Sorry to disappoint you my friend, but the ads and paid subscriptions are just a small fraction of their income. The real money maker is in tracking user behavior and selling that aggregated data.

If worst comes to worse, they can just track your behavior on their website alone.

I keep seeing this claim. Where to sell this data and how much for example 1 million unique visitora / month worth?

User data for a single website is probably not worth much. User data for every single website a user visits in a day? A bit more. Hence, advertising networks.

It helps determine the price of the ad they are showing.

So first you need to join an ad network. Then you could be paid more for higher revenue visitors.

That's one of unsolved mysteries for me - who exactly buys that data and why? What do they do with it that is worth paying money for? Let's say you've learned I like reading sci-fi. So what? You'll serve me more relevant ads? I have an ad blocker anyway, so you won't, and even if I did not, I haven't seen an ad relevant to my interests in ages, except on the topic sites that I already visit anyway. What are they doing with it that is worth clogging all the internet and making each website 10x of size it should be? I have a nagging suspicion it's all hype and one day advertisers will wise up and this business model dies the long deserved death.

There are companies that act as data brokers for other parties and there's also companies like Nielsen which buys media consumption data in bulk. It's not just about the ads.

It's also about the way in which to split the pie. (how much should go to this creator?)

Or consumer profiling. (It seems our product is enjoyed by men in their mid 40s who like sci-fi)

Or marketing research (it seems our product sells the most in winter).

There's plenty of ways to make use of this data. That's why it's so valuable. It's not uncommon to see 7 digit contracts for high profile news/gossip outlets, for example.

> There's plenty of ways to make use of this data. That's why it's so valuable.

That's what I keep hearing. Never heard what are those ways, specifically, and where the value worth the money comes from.

> Or consumer profiling. (It seems our product is enjoyed by men in their mid 40s who like sci-fi)

OK, let's say you learned that.
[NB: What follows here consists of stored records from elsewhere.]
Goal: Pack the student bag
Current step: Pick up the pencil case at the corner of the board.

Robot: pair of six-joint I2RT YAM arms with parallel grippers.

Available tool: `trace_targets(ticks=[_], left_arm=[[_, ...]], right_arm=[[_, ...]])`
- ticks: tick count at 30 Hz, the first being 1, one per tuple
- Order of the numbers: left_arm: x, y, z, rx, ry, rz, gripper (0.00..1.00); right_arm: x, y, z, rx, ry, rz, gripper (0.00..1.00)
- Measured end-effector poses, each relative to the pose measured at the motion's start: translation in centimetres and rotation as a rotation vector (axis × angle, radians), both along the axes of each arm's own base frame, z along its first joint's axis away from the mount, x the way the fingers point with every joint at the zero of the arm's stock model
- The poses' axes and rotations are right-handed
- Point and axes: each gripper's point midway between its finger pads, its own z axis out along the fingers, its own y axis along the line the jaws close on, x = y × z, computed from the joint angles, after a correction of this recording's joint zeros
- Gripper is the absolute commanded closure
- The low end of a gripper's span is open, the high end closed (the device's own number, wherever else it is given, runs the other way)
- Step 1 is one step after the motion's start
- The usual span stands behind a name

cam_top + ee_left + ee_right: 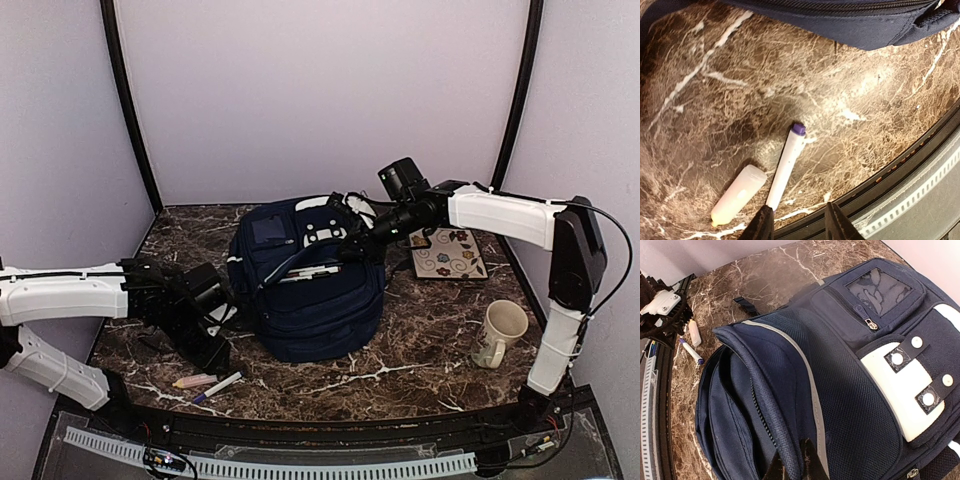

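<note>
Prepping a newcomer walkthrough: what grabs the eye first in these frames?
The navy student bag dominates the centre, its main compartment gaping where the right hand pinches the flap. Front left, a purple-capped marker and a pale tube lie just ahead of the open left hand.

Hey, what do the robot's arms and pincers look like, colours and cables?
The left arm and right arm have smooth white shell links with black joints. The left pincer and right pincer are black, with tapered fingers. A thin black cable loops past the right arm's elbow; a black camera sits on its wrist.
</note>
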Motion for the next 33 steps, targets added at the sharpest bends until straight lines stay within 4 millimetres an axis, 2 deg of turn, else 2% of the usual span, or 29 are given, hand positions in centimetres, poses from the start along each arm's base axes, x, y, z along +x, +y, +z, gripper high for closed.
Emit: trace_targets(ticks=[5,9,13,22,26,33], left_arm=[[-1.0,0.0,-0.5,-0.017,-0.009,0.002,0.64],[-1.4,0.1,-1.7,0.049,0.003,0.003,0.7],[-1.6,0.6,-3.1,0.125,0.014,0.004,0.7],[-2.2,1.5,-4.5,0.237,0.009,-0.014,0.7],[-2.1,1.9,-5.0,0.277,0.005,-0.013,0.7],[-1.7,1.8,-5.8,0.314,0.003,-0.023,0.76]], right_arm=[[-0.1,0.1,0.1,0.005,0.005,0.006,1.0],[-0.2,0.1,0.1,0.007,0.007,0.008,1.0],[-0.2,0.1,0.1,0.007,0.007,0.009,1.0],[-0.3,0.2,0.0,0.01,0.014,0.014,1.0],[-0.4,0.2,0.0,0.014,0.018,0.018,1.0],[-0.4,0.2,-0.1,0.016,0.022,0.021,1.0]])
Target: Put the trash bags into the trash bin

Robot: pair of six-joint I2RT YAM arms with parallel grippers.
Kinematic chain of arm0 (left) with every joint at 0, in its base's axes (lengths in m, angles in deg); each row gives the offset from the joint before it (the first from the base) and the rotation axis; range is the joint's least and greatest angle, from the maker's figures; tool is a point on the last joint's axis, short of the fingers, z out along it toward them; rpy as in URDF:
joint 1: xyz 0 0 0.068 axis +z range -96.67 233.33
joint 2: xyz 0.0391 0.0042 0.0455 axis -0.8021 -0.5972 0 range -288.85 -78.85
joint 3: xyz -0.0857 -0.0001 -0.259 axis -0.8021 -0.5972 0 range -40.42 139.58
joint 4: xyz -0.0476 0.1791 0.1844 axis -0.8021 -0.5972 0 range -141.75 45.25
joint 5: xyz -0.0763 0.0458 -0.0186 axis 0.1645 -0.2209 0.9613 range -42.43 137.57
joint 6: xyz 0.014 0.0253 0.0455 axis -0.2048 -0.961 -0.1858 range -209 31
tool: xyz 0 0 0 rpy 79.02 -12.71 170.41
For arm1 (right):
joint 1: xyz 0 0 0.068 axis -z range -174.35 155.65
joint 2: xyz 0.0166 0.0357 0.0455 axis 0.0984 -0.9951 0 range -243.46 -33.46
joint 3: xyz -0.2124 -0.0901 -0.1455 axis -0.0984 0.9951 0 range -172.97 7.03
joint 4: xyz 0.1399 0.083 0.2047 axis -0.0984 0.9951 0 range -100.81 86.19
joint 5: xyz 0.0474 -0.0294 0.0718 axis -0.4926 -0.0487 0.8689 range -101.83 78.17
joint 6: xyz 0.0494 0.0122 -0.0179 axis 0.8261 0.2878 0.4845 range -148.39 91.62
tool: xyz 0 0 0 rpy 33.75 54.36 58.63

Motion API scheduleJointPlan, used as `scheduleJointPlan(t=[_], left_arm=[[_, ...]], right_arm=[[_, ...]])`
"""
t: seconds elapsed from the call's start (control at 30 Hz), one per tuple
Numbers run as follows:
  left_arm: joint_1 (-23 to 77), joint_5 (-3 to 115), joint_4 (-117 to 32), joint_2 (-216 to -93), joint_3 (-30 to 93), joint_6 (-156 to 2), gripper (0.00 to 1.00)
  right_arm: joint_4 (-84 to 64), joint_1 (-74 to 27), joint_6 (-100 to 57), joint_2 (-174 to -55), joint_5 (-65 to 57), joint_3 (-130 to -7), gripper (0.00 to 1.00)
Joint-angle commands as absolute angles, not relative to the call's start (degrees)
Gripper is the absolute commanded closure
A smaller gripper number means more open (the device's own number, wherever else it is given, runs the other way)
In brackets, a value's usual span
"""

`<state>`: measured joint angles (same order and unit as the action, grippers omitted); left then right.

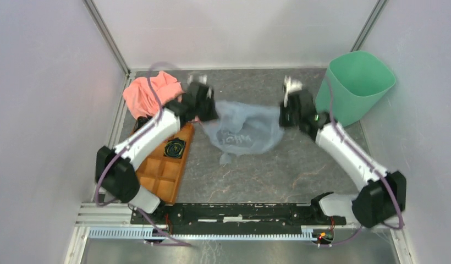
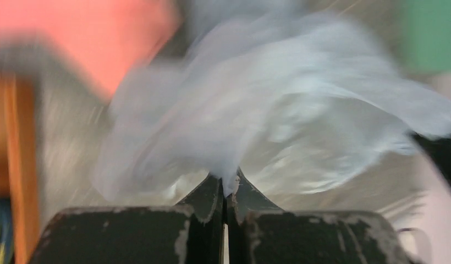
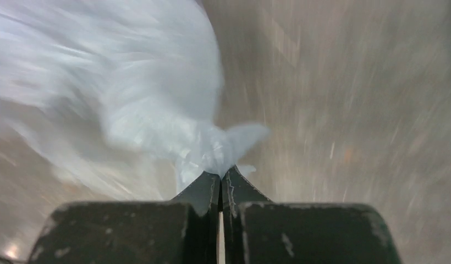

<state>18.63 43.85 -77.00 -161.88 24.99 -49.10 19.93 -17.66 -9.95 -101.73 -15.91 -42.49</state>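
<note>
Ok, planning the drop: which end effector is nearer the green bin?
Right. The right end effector is beside the bin; the left end effector is across the bag, near the pink cloth.

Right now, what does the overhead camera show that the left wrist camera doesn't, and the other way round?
Overhead only: both arms whole, the full mint-green trash bin at the far right, and the trash bag stretched between the left gripper and the right gripper. Left wrist only: a close look at the left gripper's fingers shut on a pinch of bag. Both: the bag, the pink cloth and the orange tray, blurred in the wrist view.
</note>
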Motion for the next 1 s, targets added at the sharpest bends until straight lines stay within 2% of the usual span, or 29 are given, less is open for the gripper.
scheduleJointPlan(t=[0.0,0.07,0.13,0.23,0.3,0.37,0.47,0.53,0.6,0.67,0.73,0.87,0.97], left_arm=[[23.3,66.3,-77.3,-167.6,66.0,-57.8,0.98],[23.0,70.2,-78.4,-169.3,81.6,-60.7,0.98],[20.3,71.2,-72.0,-164.2,81.6,-65.0,0.98],[18.3,65.2,-56.4,-149.9,59.3,-65.5,0.98],[18.3,57.6,-55.5,-145.4,45.9,-64.0,0.98],[18.5,51.4,-63.2,-147.9,35.9,-60.6,0.98],[19.3,55.2,-69.5,-155.1,22.9,-59.0,0.98],[19.4,58.3,-67.1,-154.6,11.8,-57.0,0.98],[19.4,60.5,-62.6,-149.2,4.8,-54.2,0.98],[19.3,62.5,-61.2,-143.5,4.7,-53.2,0.98],[19.3,64.0,-63.0,-140.4,11.6,-54.6,0.98],[19.4,64.9,-70.3,-142.1,39.8,-61.3,0.98],[19.4,67.2,-72.0,-145.5,62.6,-63.9,0.98]], right_arm=[[22.4,-16.9,-15.6,-107.9,-20.8,-86.4,1.0],[21.7,-17.6,-19.7,-107.0,-17.2,-98.6,1.0],[10.2,-18.9,-22.7,-99.3,-9.1,-95.0,1.0],[-11.8,-18.9,-23.2,-81.9,-4.1,-68.8,1.0],[-18.6,-18.8,-23.7,-75.3,-4.8,-54.6,1.0],[-17.0,-18.9,-22.4,-74.5,-7.9,-43.4,0.99],[-7.0,-18.8,-18.4,-80.8,-8.6,-31.9,1.0],[-5.9,-19.2,-16.8,-81.9,-2.7,-25.1,1.0],[-8.1,-20.1,-14.4,-77.6,-1.2,-20.2,0.99],[-6.4,-20.1,-14.1,-73.8,-3.4,-22.4,1.0],[-2.3,-20.1,-16.3,-74.5,-5.2,-31.6,1.0],[5.6,-20.0,-20.3,-82.5,-3.0,-62.6,1.0],[5.7,-20.1,-19.7,-86.1,1.0,-81.4,1.0]])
Let's say now you know there's more demand for beard trimmers among mid-40 males with interest in sci-fi than among teenage females with interest in Rihanna. Now what? I still fail to see what a bunch of random (and possibly entirely spurious) correlations costs in money.

> Or marketing research (it seems our product sells the most in winter).

You don't need to track me for that. You need to track your inventory. That's basic stuff every merchant having a functioning brain is already doing.

What else is the data being sold for besides advertising?

It's still all about ad revenue though.

What we need is a way to jam these trackers with generated data to the point that they are useless. Something like https://trackthis.link, but running 24x7 on countless computers, phones, raspberry pi, hacked routers, and virtual machines.

This might sound childish but it is EXTREMLY powerful. Uncertainty will make the collected data worth far far less.

For years people used custom ROMs to block Android gps data collection and Google didn't care. Then someone added the option to send random data instead and Google filed a C&D within days.

You need it to be smarter. It needs to look just like someone using a real device - visiting at sensible times with sensible durations - but slowly mixing in to the visitor's actual profile and visiting enough of the "wrong" sites to begin poisoning the data well. And you can't poison everything the same way. You need to make different users have their data poisoned in different ways, so that you can't just filter it into background noise but it becomes impossible to meaningfully filter the data to draw any one conclusion. I would love it, if I could build such a thing.

You can install the AdNauseam browser extension - it's a fork of uBlock Origin that can automatically click links for you. The idea is that you click on every single ad link while you browse the web, and completely muck up all of the data that trackers have on you.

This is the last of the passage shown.